PROBLEM STATEMENT —
Up through the line that contains "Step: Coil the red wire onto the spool", retype the entries exactly, beginning at the very first line.

Stored data:
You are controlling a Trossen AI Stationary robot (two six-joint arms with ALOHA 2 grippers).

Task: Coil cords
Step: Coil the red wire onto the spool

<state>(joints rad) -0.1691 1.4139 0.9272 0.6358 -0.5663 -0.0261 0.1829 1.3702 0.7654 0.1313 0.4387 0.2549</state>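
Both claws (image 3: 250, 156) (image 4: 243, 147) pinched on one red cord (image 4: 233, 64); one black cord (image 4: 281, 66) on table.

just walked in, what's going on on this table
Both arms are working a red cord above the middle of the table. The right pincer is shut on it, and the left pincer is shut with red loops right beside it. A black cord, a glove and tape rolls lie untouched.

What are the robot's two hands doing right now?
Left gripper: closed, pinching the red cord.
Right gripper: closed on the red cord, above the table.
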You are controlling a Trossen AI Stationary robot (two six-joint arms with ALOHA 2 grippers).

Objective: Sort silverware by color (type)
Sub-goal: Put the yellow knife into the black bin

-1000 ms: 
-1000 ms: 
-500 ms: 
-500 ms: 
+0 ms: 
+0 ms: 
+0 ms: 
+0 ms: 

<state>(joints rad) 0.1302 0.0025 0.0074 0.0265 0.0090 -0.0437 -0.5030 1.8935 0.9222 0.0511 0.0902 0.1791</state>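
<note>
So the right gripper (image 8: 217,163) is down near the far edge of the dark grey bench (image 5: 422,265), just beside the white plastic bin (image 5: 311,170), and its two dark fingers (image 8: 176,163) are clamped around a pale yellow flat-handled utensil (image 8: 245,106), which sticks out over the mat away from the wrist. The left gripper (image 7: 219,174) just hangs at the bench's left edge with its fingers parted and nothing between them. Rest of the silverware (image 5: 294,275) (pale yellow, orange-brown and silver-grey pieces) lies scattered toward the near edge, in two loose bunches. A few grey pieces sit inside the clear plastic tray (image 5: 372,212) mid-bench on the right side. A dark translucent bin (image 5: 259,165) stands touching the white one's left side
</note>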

ANSWER TO THIS PROBLEM —
You are controlling a Trossen AI Stationary robot (two six-joint arms with ALOHA 2 grippers).

Task: Coil cords
Step: Coil the red wire onto the spool

What the answer needed to say has been said.